The isolation was difficult. Nobody came to visit her during her stay and the only friends she had were the other patients. Worse, when it was time to leave, she had no means of paying the massive bill.
“I said I would work to pay it off,” she recalls. “They refused to give me a job. But because I was well, they thought it was time to tell me what the baby and I were suffering from. They took me to a counselling room and told me that we were HIV-positive.”
The news came as a shock. All Peris knew about HIV/AIDS was that it was “a killer disease” and that she was going to die. Because her children had nobody else, she started worrying about how they would survive without her. She wouldn’t stop crying but the doctors eventually calmed her down. They also realised that she would never be able to pay the bill so they just let her go. When she got home, her father asked what was wrong with her and why she was in the hospital for so long. She told him she was HIV-positive. At the time, the disease was associated with prostitution and the stigma was that people with HIV/AIDS shouldn’t mix with others. As a result, she was ostracised by the community. Worse, she was almost killed in a brutal attack.
“My father sent my brothers to kill me,” she says. “But my children came to my rescue. They took me up to the road and tried to stop the vehicles. We were lucky when a car stopped and offered to take me back to the hospital.”
The doctors remembered her and agreed to treat her. But they insisted she report the incident to the police first. She did so, which resulted in her father and brothers being sentenced to jail terms of seven-years each. But she insisted that they let her father go. Later, she insisted that they let her brothers go too and promised not to seek revenge.
“I went on with life but nobody was talking to me or wanted to mix with my children at all,” she says. “I was tired of that life so I left home with my children, not knowing where I was going.”
Peris found herself in Ngong, a town southwest of Nairobi. It was here that she met a fellow Maasai woman named Elizabeth, who offered to help with the children. Elizabeth also introduced her to a training centre for women with HIV/AIDS run by One Horizon, an experiential travel company and a not-for-profit humanitarian aid organisation.
“I was welcomed by the other ladies,” she recalls. “Hearing their stories made me feel at home and that there was hope.”
Peris got four years of accommodation and food from One Horizon and took part in a training programme. While her children were put into school, she learned how to sew and make candles but focused on jewellery-making, an area she excelled in.

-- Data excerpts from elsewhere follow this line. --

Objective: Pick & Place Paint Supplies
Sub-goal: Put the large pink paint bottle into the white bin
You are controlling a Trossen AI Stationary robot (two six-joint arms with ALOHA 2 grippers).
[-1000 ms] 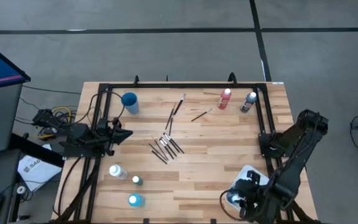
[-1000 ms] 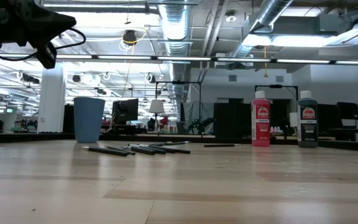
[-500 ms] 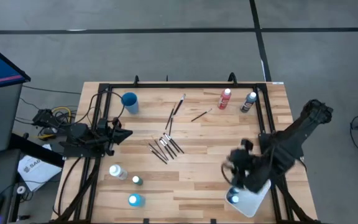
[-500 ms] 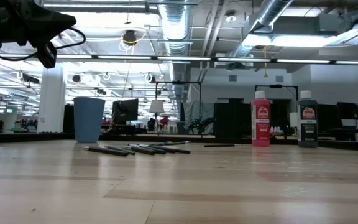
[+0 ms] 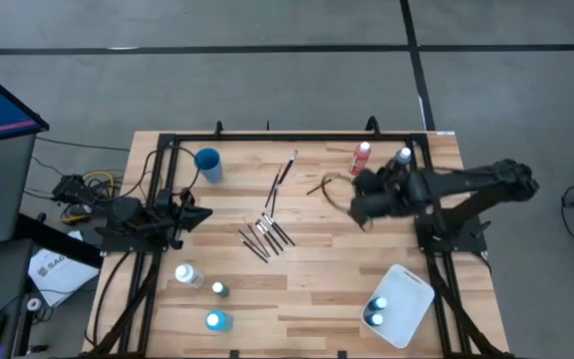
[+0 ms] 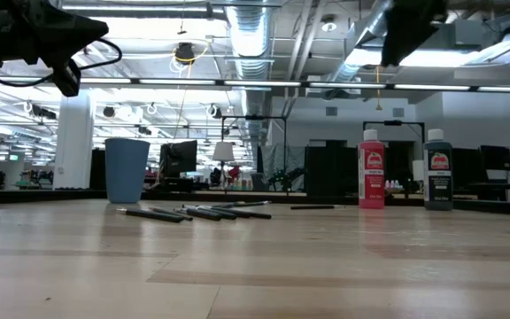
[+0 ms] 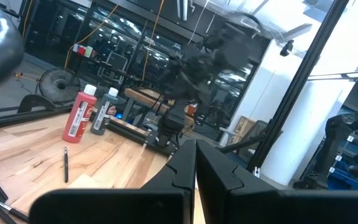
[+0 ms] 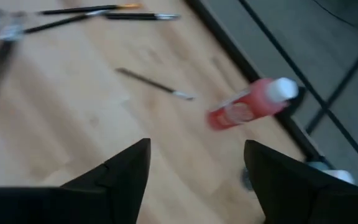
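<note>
High view: we see the right gripper (image 5: 359,202) spread and empty over the far right of the table (image 5: 317,274), near the red bottle (image 5: 361,157) and dark bottle (image 5: 401,162). Brushes (image 5: 265,234) lie mid-table. Two bottles sit in the white tray (image 5: 408,286). The left gripper (image 5: 199,214) waits pressed together at left.

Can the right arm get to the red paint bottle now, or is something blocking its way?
Probably yes. The right gripper is open and empty, hovering near the red paint bottle, which stands upright. Only the dark bottle stands beside it, apart, and a lone brush lies nearby on the table.
</note>
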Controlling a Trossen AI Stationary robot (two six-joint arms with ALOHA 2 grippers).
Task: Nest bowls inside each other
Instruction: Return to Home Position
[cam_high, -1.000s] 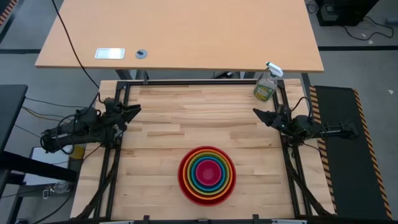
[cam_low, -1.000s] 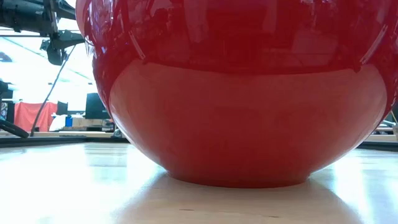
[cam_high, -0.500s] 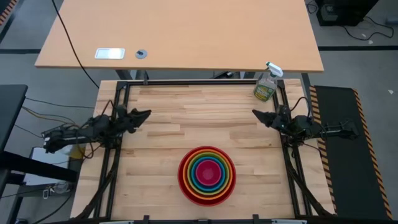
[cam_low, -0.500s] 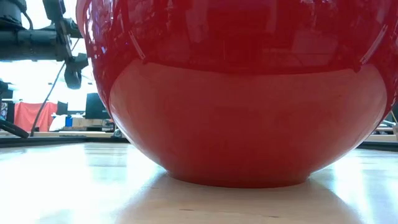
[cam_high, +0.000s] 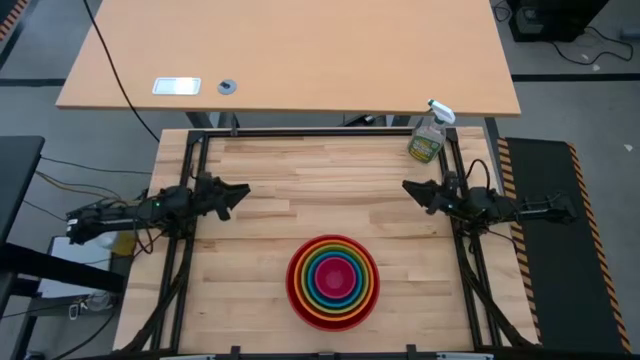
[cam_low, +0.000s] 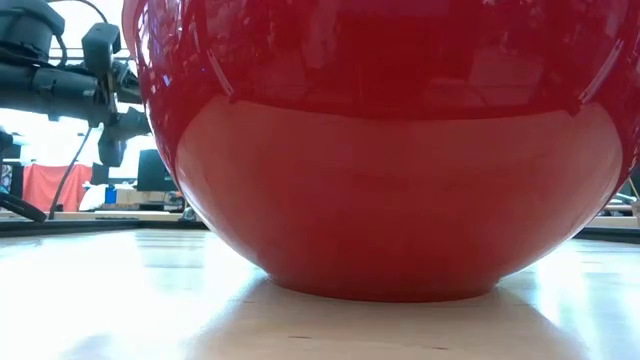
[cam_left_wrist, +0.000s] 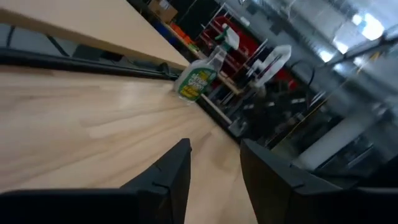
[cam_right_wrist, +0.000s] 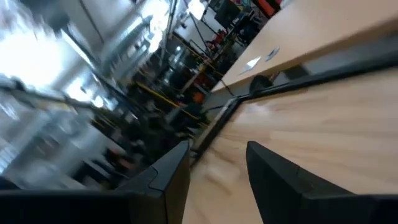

“It’s holistic training that works on body and mind,” explains Colin Murray, founder and CEO of One Horizon. “We teach them things about health as well as vocational training. We try to turn their thinking around so that they can be proud of themselves. We make them see that they’re not victims and that they have a place in society.”
Little by little, Peris used the money she saved from the jewellery sales (which also fund the programme) to purchase her own land. It is secured with a title deed so that she can’t be thrown off.
“There’s still prejudice about being HIV-positive,” Colin admits. “But times have changed with education about HIV/AIDS. And she’s been more accepted into the community because she’s come back as a success. It’s an enormous journey.”
And yet the journey is just getting started. Despite the challenge of low rainfall, Peris cultivates a garden that she tends to for a few hours each morning. She’s also continued to save money and is eager to have her home connected to electricity so that she can use the fridge, microwave, and sewing machine she bought.
“I’m grateful to One Horizon for the change,” she says. “I’m happy now and life is good. Nobody is bothering me. I’m telling people to stop spreading the stigma. I’m reaching out to other women and telling them that suffering from HIV/AIDS is not the end of the world. You can live a normal and healthy life just like any other woman.”